Читать книгу La ciudad que nos inventa - Héctor de Mauleón - Страница 18
1604 Escaleras que llevan a ninguna parte
ОглавлениеEn el patio trasero de un viejo palacio colonial, la Casa Talavera del barrio de la Merced, hay una escalera trunca. Sus peldaños descienden, se hunden en la tierra, se pierdan en la nada. Es una escalera que va a ninguna parte.
En Estados Unidos y Europa es frecuente hallar escalinatas de este tipo. Todas tienen una historia de fantasmas: fueron hechas para que los espíritus se confundan y se pierdan. Las escaleras de la Casa Winchester, en San Jose, California, son las más célebres del mundo. Las hizo construir la viuda del inventor del rifle de repetición que facilitó la conquista del Oeste y el exterminio de los pueblos indios, Oliver Winchester. La viuda creía que su casa estaba tomada por los espíritus, especialmente los de la gente que la carabina Winchester había matado, así la pobló de escaleras sin destino.
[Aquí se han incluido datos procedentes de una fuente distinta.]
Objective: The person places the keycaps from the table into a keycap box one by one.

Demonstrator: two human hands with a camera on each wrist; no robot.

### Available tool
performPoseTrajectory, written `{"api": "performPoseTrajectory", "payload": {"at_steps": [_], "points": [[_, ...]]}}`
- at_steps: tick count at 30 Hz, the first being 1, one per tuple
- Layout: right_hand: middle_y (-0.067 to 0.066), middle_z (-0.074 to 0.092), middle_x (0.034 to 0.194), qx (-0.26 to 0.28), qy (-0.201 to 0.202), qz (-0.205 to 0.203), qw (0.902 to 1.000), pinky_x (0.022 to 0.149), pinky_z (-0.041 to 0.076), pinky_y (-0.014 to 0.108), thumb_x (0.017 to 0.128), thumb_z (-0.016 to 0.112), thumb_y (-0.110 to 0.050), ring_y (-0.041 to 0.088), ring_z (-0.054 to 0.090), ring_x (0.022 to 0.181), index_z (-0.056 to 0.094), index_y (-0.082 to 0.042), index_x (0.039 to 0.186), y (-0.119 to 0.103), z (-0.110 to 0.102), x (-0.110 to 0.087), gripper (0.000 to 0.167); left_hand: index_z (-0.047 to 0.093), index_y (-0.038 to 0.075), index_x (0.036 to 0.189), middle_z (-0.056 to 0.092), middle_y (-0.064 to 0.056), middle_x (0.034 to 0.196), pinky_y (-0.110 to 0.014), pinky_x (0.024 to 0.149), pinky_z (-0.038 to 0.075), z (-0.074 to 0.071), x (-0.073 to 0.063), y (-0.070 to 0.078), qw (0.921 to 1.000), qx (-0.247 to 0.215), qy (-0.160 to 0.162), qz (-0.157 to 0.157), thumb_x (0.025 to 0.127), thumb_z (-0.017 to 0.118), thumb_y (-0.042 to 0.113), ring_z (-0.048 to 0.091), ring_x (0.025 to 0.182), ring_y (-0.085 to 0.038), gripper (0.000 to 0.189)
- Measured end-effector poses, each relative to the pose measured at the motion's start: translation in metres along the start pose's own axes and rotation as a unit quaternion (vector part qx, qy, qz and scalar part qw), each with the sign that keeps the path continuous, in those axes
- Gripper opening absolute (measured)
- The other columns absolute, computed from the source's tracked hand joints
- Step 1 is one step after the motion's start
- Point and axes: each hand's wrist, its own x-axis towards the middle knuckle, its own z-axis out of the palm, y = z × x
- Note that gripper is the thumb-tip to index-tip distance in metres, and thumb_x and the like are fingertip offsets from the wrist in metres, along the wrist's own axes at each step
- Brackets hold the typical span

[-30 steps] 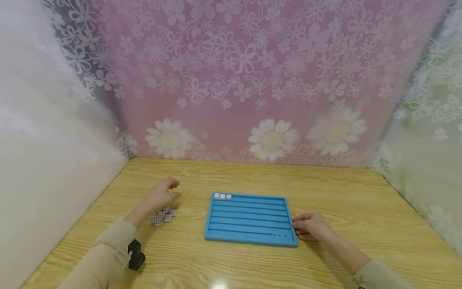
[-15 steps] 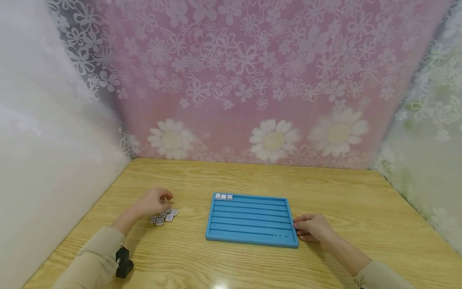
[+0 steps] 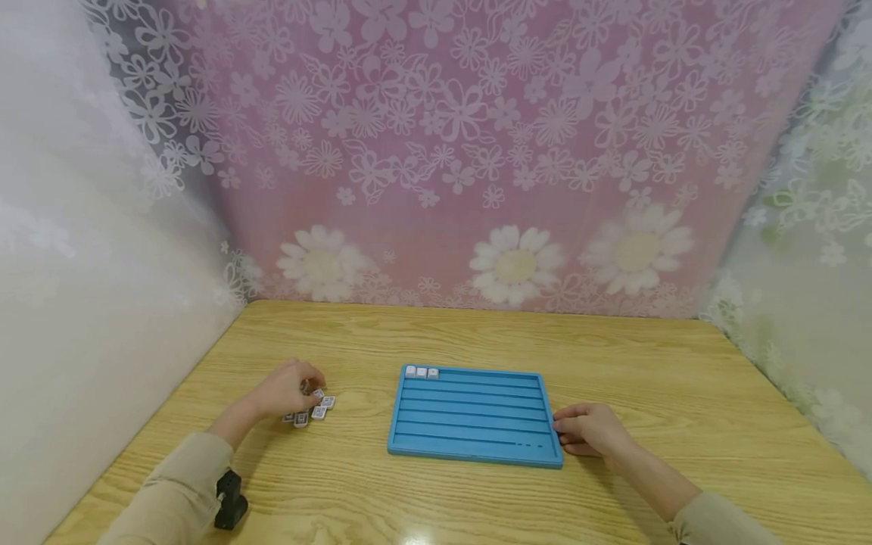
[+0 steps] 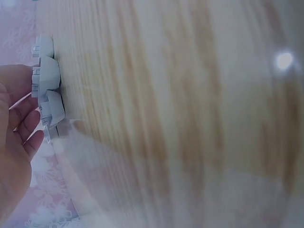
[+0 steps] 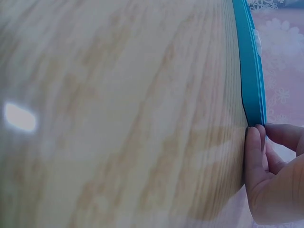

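Note:
My left hand (image 3: 286, 390) is over a small pile of pale keycaps (image 3: 319, 412) on the left of the table. Its thumb and index finger curve down among them; whether they pinch one is hidden. In the left wrist view, keycaps (image 4: 49, 76) stand in a row beside the fingers. Several lie with hollow undersides up. A blue ridged tray (image 3: 470, 416) lies flat at the middle, with three white keycaps (image 3: 421, 372) side by side in its far left corner. My right hand (image 3: 596, 429) holds the tray's right edge between thumb and fingers.
The wooden table (image 3: 354, 492) runs back to a pink floral backdrop (image 3: 422, 227). A pale curtain (image 3: 88, 265) hangs along the left side, another along the right. A black device (image 3: 232, 501) sits at the left sleeve cuff.
My left hand has come back and down onto the keycap pile, its fingers closing in. The right hand and the tray have stayed in place.

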Motion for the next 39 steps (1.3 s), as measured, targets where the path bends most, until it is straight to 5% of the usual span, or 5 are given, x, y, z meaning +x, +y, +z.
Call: {"api": "performPoseTrajectory", "payload": {"at_steps": [10,15,18,22,39], "points": [[0.007,0.062,0.074,0.002,-0.003,0.008,1.0,0.06,0.053,0.028,0.086,0.061,-0.001,0.015,0.06,0.064,0.058,0.012,0.107,0.001,0.002,-0.001,0.025,0.068,0.012,0.088,0.057,0.008,0.077,-0.033,0.065,0.04,0.003,0.0,-0.002,0.9996,0.018,-0.003,-0.024,0.079,0.072,0.013,0.045,0.072,-0.012,0.009],[0.007,0.062,0.074,0.002,-0.003,0.007,1.0,0.06,0.053,0.028,0.086,0.061,-0.001,0.015,0.06,0.064,0.058,0.012,0.107,0.001,0.001,-0.001,0.025,0.068,0.006,0.099,0.057,0.007,0.079,-0.042,0.079,0.043,0.004,0.002,-0.001,0.9994,0.014,0.003,-0.033,0.081,0.069,0.013,0.048,0.072,-0.012,0.018],[0.007,0.061,0.074,0.003,-0.003,0.005,1.0,0.06,0.053,0.028,0.086,0.061,-0.001,0.015,0.059,0.064,0.058,0.012,0.107,0.001,0.001,-0.001,0.025,0.066,0.003,0.109,0.057,0.005,0.082,-0.042,0.076,0.044,0.003,0.004,0.002,0.9993,0.007,0.004,-0.037,0.084,0.066,0.014,0.049,0.073,-0.012,0.027],[0.007,0.061,0.074,0.003,0.0,0.007,1.0,0.06,0.053,0.028,0.086,0.06,0.0,0.015,0.059,0.064,0.058,0.012,0.107,0.001,0.001,0.0,0.025,0.065,0.002,0.111,0.056,0.003,0.084,-0.033,0.064,0.044,0.002,0.01,0.007,0.9992,-0.005,0.007,-0.039,0.087,0.063,0.014,0.049,0.076,-0.013,0.027],[0.006,0.061,0.076,-0.001,0.0,0.002,1.0,0.06,0.053,0.029,0.086,0.06,-0.002,0.015,0.059,0.065,0.058,0.012,0.107,-0.002,0.0,0.002,0.025,0.063,0.002,0.109,0.06,0.001,0.089,-0.031,0.066,0.046,0.005,0.032,0.039,0.9979,-0.056,0.002,-0.034,0.088,0.062,0.01,0.053,0.077,-0.012,0.023]]}}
La Casa Talavera fue construida a principios del siglo xvii. La tradición afirma que perteneció al rico marqués de Aguayo. Como toda casa antigua que se respete, posee una interesante dotación de historias de fantasmas.
Las escaleras del patio trasero son ellas mismas el fantasma de otra cosa, el espectro de una ciudad que se fue.
Resulta difícil imaginar que el desierto de asfalto que hoy llamamos Centro Histórico estuvo alguna vez surcado por siete acequias o canales que corrían en todas direcciones, caracoleando a orilla de las casas. El autor de Grandeza mexicana, Bernardo de Balbuena, escribió en 1604 que esos canales formaban calles de agua «que cual sierpes cristalinas / dan vueltas y revueltas deleitosas».
Durante aquellos siglos lejanos, misteriosamente remotos, las casas de la ciudad, contrariando quizá la sentencia de Pedro Calderón de la Barca, tuvieron siempre dos puertas. Una daba a la «calle de tierra», por la que corrían carruajes y cabalgaduras; la otra, que era siempre la trasera, daba a la «calle de agua» y funcionaba como desembarcadero. Allí guardaban los propietarios sus canoas, por ahí (a la puerta trasera le llamaban «puerta falsa») entraba a los domicilios el aprovisionamiento de comestibles adquiridos en el pequeño puerto interior que se ubicaba en la calle de Roldán (frutas, legumbres, etcétera).
¿No es sorprendente enterarse de que la acequia principal pasaba frente al Palacio del Ayuntamiento, a un costado del Zócalo, y continuaba por nuestra actual 16 de Septiembre hasta perderse en las inmediaciones de San Juan de Letrán?
¿Cómo sería esa ciudad? Para el poeta Balbuena era un vergel. Para el resto de los mortales –las mujeres debían salir a la calle cubriéndose la nariz con un pañuelo impregnado de benjuí– la capital era sucia y nauseabunda, como lo fue Venecia: en los canales flotaban desperdicios, inmundicias y animales muertos. Una ordenanza de 1677 obligaba a los vecinos a no echar «basura ni cosa muerta» en las acequias e imponía penas de treinta azotes al «negro o negra, indio o india que la echare».
Entre 1753 y 1781 se determinó eliminar lo que se había convertido en una fuente perenne de malos olores y epidemias. Los canales fueron aterrados. Los puentes que servían para cruzarlos perdieron su razón de ser y pronto se les demolió. Durante muchos años, sin embargo, dejaron su huella en el nombre de las calles: Puente Quebrado, Puente de la Leña, Puente del Cuervo.
La ciudad lacustre entró de ese modo en una agonía que se prolongó hasta 1921, año en que el último vergel, el canal de la Viga, fue asfaltado.
En la Casa Talavera –se le llama de ese modo por un taller de cerámica de talavera que funcionó en sus habitaciones en algún momento del siglo xviii–, las escaleras que llevan a ninguna parte, y que alguna vez bajaron lamidas por las aguas hasta el extinto desembarcadero familiar, son el único vestigio que hoy existe en el Centro Histórico de aquella ciudad inverosímil.
Llevan a ninguna parte, es cierto. Pero a diferencia de otras escaleras, cuando uno cierra los ojos, las de la Casa Talavera le hacen atravesar el tiempo, caminar los siglos. Más que escaleras son una puerta de entrada. Ahí comienza la ciudad invisible de la que hablan los libros: la ciudad de las acequias, de los canales. La ciudad de las puertas falsas.